▸ What is being asked
In the entries below, count the lines holding "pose". Reply with the number only.

___ Supplied material ___

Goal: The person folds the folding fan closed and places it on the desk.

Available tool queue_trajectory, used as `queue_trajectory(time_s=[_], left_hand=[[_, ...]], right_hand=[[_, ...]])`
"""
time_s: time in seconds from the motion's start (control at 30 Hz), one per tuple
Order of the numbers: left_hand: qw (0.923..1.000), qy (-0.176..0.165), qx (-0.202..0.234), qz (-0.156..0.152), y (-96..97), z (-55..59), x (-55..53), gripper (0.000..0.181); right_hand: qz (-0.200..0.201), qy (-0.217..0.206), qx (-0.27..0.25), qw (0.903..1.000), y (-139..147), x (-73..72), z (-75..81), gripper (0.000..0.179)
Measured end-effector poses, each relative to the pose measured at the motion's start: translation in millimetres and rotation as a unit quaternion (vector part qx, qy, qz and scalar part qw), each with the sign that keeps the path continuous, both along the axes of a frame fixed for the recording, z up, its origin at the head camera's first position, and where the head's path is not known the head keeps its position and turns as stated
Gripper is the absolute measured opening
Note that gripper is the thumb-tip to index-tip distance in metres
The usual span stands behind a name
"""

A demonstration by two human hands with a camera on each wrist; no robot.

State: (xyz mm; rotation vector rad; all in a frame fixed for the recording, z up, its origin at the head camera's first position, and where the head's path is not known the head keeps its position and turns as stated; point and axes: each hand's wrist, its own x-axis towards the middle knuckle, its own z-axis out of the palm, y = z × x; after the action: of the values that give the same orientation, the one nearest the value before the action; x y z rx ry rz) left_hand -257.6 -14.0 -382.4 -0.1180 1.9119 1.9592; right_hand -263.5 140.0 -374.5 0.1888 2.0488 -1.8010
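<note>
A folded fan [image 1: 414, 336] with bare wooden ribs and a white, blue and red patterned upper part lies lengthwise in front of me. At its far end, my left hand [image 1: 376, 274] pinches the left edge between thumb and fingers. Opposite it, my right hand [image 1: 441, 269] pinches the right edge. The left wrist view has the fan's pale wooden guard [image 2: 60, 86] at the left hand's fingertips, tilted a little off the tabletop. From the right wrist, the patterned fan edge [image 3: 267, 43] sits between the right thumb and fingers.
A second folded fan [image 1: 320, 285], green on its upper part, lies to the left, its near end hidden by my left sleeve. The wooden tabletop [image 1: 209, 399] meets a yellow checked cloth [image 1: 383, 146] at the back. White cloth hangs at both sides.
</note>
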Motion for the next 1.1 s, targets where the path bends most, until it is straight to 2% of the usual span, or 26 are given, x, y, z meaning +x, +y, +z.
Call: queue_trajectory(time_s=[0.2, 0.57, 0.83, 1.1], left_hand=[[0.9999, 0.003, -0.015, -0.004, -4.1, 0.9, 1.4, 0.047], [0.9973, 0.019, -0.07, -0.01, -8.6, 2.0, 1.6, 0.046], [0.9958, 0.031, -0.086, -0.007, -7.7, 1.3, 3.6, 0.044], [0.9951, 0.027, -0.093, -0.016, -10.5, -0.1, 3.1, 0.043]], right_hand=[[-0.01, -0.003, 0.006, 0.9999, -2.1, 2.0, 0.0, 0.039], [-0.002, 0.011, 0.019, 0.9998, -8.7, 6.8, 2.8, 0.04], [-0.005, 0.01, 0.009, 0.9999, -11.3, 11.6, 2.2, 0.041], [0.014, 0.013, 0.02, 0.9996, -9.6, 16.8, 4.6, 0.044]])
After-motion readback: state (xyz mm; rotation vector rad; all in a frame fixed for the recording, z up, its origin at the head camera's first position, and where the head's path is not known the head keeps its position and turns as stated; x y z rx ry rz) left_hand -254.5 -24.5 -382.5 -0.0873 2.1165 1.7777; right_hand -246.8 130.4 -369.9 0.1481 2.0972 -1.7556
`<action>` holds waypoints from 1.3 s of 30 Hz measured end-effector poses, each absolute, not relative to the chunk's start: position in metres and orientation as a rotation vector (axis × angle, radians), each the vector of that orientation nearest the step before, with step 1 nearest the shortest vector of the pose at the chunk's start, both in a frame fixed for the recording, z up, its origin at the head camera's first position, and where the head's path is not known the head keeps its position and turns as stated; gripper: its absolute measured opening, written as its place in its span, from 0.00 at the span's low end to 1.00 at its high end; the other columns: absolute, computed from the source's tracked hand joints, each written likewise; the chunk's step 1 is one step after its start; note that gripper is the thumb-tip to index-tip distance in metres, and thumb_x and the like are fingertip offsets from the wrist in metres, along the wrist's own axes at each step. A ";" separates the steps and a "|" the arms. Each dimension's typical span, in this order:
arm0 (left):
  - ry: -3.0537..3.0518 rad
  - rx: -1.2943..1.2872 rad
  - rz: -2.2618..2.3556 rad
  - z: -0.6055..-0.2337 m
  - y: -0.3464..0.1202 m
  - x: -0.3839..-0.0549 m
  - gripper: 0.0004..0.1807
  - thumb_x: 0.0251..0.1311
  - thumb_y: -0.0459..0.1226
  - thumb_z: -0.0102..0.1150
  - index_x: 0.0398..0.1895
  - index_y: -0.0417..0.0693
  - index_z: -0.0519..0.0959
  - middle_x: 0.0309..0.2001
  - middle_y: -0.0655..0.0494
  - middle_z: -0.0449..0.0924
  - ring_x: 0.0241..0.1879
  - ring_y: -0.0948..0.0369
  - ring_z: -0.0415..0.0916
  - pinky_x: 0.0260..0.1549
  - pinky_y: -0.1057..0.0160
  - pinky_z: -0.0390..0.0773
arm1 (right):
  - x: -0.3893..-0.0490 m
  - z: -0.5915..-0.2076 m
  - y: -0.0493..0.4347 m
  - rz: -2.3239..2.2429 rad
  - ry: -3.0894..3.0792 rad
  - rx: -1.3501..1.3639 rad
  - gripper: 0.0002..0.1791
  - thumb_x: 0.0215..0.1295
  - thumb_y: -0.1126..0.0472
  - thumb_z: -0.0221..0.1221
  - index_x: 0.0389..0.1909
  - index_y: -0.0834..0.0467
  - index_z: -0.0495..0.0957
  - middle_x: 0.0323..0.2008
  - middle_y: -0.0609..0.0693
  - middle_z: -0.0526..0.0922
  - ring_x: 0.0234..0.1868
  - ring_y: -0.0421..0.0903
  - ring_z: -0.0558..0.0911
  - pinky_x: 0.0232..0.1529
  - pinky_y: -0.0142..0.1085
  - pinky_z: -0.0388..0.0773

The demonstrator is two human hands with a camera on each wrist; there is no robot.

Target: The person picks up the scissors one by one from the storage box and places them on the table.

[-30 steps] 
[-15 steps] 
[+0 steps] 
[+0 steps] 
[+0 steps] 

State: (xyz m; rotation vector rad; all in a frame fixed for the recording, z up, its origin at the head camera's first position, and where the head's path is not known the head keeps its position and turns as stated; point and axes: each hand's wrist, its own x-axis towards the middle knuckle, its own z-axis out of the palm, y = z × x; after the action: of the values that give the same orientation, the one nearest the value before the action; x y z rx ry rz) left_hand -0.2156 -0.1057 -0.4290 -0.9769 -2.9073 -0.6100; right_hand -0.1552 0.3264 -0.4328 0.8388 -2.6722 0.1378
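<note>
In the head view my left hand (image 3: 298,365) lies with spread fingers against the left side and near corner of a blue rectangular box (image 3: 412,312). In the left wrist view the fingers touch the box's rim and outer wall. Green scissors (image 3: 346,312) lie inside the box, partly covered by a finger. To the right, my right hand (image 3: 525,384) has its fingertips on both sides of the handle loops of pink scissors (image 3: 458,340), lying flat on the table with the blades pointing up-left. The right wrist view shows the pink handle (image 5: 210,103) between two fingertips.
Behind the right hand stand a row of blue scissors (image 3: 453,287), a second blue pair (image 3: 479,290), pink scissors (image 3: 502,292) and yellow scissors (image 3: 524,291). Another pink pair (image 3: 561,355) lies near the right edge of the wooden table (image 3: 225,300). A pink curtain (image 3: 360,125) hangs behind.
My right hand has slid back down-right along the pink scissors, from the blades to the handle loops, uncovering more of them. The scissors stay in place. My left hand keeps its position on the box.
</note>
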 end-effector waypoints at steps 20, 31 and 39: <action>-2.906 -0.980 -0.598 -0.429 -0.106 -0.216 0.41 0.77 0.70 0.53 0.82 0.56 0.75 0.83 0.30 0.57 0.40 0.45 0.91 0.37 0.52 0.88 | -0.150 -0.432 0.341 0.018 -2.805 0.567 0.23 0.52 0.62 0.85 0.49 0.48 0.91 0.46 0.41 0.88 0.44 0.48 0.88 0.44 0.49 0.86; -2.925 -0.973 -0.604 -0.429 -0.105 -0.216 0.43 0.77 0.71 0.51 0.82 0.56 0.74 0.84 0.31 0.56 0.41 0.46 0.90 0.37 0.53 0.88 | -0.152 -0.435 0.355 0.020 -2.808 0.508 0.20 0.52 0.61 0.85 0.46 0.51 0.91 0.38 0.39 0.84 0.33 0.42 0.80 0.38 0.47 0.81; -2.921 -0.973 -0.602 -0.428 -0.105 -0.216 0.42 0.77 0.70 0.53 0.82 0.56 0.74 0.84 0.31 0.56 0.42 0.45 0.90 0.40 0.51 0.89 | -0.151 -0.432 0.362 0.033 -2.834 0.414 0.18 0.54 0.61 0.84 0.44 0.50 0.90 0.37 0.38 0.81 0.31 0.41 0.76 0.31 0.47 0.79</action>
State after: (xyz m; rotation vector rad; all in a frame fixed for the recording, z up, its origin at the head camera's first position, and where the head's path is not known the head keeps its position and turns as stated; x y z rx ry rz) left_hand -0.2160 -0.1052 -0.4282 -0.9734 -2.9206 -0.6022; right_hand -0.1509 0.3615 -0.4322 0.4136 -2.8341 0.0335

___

▸ Result of the exercise
2